[Activity]: Please filter the data down to the lines that include the word "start" and copy them.

:::::

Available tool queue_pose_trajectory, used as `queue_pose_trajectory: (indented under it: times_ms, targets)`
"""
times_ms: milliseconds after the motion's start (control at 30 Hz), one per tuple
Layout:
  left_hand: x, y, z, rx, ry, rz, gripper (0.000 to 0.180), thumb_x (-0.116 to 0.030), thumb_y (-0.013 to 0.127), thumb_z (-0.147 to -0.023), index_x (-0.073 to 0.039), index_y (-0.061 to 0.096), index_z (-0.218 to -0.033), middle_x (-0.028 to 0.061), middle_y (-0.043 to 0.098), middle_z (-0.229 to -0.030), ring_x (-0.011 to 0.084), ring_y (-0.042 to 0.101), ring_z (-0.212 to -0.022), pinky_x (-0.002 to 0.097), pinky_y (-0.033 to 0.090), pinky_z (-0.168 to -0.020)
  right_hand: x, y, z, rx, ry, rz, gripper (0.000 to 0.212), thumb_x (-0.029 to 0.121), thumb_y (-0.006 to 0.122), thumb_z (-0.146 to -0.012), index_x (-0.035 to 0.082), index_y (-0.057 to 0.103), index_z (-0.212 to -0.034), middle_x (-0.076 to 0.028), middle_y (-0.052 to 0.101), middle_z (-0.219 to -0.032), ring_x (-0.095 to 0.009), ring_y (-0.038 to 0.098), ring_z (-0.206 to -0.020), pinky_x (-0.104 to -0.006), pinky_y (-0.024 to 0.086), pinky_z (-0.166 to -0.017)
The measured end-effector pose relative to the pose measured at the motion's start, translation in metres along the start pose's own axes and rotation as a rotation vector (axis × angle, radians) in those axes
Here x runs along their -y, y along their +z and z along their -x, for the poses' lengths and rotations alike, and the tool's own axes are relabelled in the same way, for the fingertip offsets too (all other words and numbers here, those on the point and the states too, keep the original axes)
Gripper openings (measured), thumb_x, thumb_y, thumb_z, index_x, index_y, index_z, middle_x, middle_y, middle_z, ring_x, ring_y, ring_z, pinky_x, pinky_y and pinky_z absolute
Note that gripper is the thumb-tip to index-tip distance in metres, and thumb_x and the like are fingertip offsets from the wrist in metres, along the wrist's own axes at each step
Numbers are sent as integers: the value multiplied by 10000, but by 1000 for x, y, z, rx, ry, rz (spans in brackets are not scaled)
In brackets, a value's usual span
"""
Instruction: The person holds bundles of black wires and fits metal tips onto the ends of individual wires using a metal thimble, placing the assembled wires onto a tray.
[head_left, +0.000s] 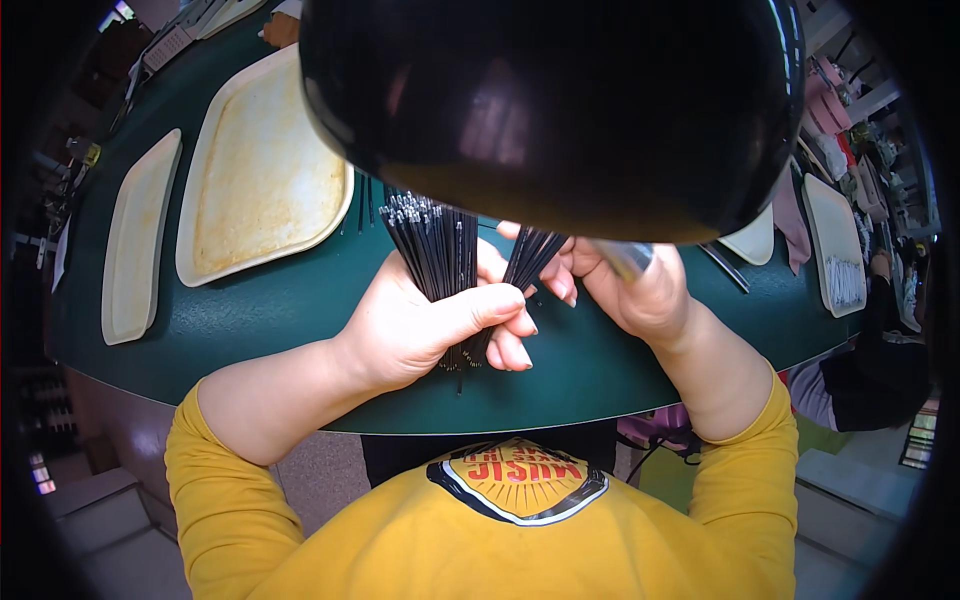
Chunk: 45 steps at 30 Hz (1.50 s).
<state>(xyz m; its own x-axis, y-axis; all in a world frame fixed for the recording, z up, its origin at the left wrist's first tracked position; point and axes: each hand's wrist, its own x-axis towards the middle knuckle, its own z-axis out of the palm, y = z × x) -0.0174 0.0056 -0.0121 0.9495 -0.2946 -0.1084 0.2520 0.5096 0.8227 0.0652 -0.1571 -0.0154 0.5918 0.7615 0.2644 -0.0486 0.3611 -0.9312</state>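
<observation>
My left hand (395, 320) is closed round a thick bundle of thin black wires (430, 245) with silvery tips pointing away from me. The bundle fans into two groups, and the smaller one (530, 255) leans right above my thumb. My right hand (650, 300) is close beside that smaller group, its fingers curled and partly hidden by the dark shade. A blurred silver metal tool (628, 260) lies in its grip; its exact kind does not show. Whether the right fingertips touch the wires I cannot tell.
A large black lamp shade (550, 110) hangs over the green table (290, 300) and hides its middle. On the left are a big stained tray (265, 170) and a narrow tray (140, 240). At right, a metal rod (725, 268) and a tray (835, 220) with thin white pieces.
</observation>
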Motion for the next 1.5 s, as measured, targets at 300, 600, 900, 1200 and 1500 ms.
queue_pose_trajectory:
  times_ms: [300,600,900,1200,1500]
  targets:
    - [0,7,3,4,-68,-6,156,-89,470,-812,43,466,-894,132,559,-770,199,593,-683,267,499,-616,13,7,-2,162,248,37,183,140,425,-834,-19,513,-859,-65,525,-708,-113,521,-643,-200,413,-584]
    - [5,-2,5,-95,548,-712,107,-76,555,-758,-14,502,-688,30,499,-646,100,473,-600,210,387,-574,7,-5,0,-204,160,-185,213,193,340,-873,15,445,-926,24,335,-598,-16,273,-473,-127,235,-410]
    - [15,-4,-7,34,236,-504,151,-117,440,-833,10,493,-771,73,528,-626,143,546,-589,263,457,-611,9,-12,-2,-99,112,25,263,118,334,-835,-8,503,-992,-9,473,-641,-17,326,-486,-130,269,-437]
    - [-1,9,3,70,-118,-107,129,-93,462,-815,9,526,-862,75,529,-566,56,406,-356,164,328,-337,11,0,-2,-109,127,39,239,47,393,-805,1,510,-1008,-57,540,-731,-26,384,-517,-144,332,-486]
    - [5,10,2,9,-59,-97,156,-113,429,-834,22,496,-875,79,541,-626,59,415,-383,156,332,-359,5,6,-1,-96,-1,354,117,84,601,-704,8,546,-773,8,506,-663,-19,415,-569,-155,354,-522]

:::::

[Answer box]:
times_ms: milliseconds after the motion's start (control at 30 Hz), one per tuple
The measured end-effector pose relative to the pose measured at the motion's start, translation in metres along the start pose's own axes and rotation as a rotation vector (axis × angle, radians) in those axes

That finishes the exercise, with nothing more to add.